Saya tidak setuju ketika dalam kasus
pelecehan, perempuan selalu disalahkan. Selalu saja menyalahkan pakaian
perempuan. Lalu, bagaimana dengan kalian wahai laki-laki? Segampang itukah
kalian melontarkan kata-kata negatif yang merendahkan wanita? Semudah itukah
kalian menulis komentar negatif? Apakah kalian tidak punya hati ketika
memperkosa seorang perempuan?
Banyak yang berkata, “Laki-laki mah
emang begitu. Udah hasratnya seperti itu. Itu lumrah.” Hello!!! Pernyataan seperti
itu sama saja mendukung perbuatan hina laki-laki. Lalu jika memang hasrat
laki-laki lebih tinggi dari wanita, apakah patut membenarkan perbuatan hina
itu? Apakah pantas menganggap itu hal biasa dari diri laki-laki? Lalu perempuan
yang selalu salah? Laki-laki emang begitu?
Melalui tulisan ini, saya ingin mengajak
semuanya baik laki-laki maupun perempuan untuk menjaga perbuatan dan moral.

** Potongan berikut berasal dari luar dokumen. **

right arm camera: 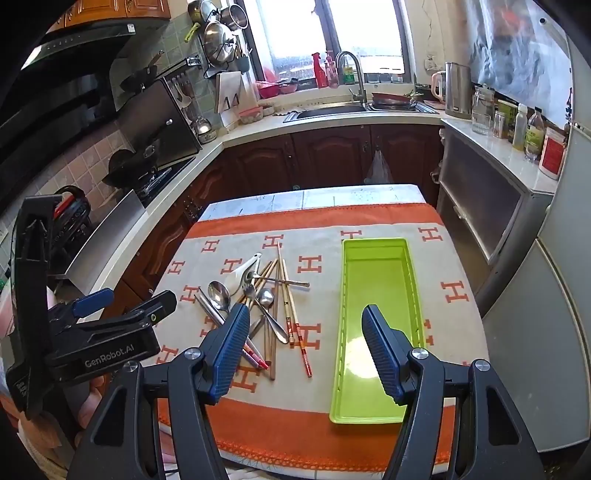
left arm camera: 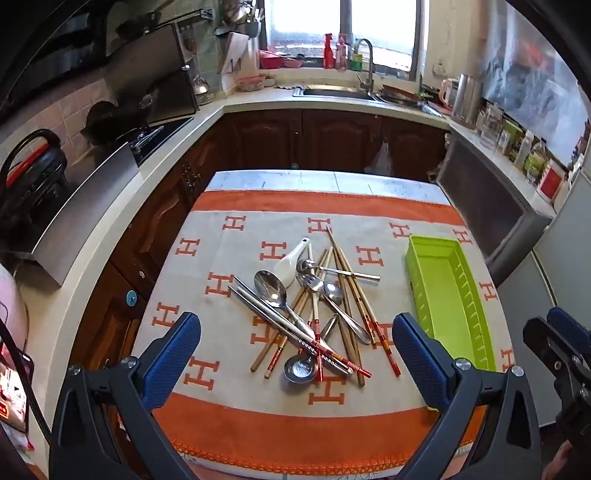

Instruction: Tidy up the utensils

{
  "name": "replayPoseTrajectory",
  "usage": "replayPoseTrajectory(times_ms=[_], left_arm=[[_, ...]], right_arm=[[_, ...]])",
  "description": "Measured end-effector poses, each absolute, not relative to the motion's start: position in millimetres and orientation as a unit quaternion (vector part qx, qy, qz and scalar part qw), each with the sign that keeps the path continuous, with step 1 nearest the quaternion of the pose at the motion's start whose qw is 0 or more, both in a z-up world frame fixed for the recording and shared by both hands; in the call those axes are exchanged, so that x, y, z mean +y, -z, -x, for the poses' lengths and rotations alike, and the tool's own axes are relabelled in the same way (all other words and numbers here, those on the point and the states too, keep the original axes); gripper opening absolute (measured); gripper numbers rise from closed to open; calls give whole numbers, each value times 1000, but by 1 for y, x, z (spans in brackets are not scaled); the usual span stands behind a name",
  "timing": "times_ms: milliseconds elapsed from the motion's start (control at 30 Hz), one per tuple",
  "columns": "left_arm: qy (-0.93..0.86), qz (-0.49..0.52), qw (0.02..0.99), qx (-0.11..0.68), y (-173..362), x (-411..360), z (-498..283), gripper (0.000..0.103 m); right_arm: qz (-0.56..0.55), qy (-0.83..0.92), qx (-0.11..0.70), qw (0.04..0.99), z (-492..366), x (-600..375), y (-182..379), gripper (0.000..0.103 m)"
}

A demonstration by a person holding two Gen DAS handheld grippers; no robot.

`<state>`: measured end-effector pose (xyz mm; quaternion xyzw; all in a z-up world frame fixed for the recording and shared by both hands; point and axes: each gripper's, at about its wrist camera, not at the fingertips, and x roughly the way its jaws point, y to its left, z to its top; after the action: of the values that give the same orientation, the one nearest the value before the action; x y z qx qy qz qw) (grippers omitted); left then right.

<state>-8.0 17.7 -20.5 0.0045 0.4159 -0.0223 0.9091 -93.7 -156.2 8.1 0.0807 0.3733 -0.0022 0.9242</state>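
Both pairs of blue-padded fingers stand wide apart with nothing between them. The left gripper hangs low over the near end of the utensil pile, its fingers bracketing the heap from either side without touching it. The right gripper hovers over the near half of the green tray, its left finger covering the pile's near right edge in that view.

On the orange-and-beige cloth the pile lies as a crossed tangle: wooden chopsticks fanned lengthwise, a big steel spoon over a pair of metal chopsticks, a small ladle nearest, a fork and a white ceramic spoon at the far end. Red-tipped chopsticks stray toward the tray, with a bare strip of cloth between.

The tray lies lengthwise just right of the pile, empty, its near end close to the table's front edge. Bare cloth lies left of the pile and beyond it.

From the right wrist the left gripper's black body shows at the table's left edge; from the left wrist only a corner of the right gripper appears. Beyond the table, dark cabinets ring the room, with the sink and window farthest.
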Motion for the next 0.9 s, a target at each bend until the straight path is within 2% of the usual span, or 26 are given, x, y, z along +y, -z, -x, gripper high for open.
replayPoseTrajectory(times_ms=[400,700,900], left_arm=[[13,25,915,403,13,32,22,102],[32,42,923,382,-37,48,34,102],[28,34,929,368,-47,51,43,102]], right_arm=[[-97,0,376,921,120,-155,6,64],[-94,-3,371,924,126,-152,3,64],[-96,-8,375,922,125,-149,4,64]])
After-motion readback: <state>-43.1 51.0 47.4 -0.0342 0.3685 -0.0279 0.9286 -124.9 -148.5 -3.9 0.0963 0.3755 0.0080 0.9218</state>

Untuk perempuan, ayo minimalisir penyebab yang dapat menimbulkan pelecehan.
Mungkin bisa dimulai dari cara berpakaian dan untuk muslimah, kalian pasti tau
ajaran agama Islam. Untuk laki-laki, hormatilah setiap perempuan. Saya yakin,
jika laki-laki itu memang baik, dia tidak akan mencari alasan untuk melakukan
perbuatan hina tersebut meskipun dia bisa saja melakukannya. Saya yakin, masih
banyak laki-laki yang menghormati perempuan dan untuk laki-laki di luar sana
yang selalu menghormati perempuan, saya ucapkan terima kasih banyak dan
tetaplah menjadi laki-laki yang menghormati dan menghargai perempuan karena
kalian dilahirkan dari rahim seorang perempuan.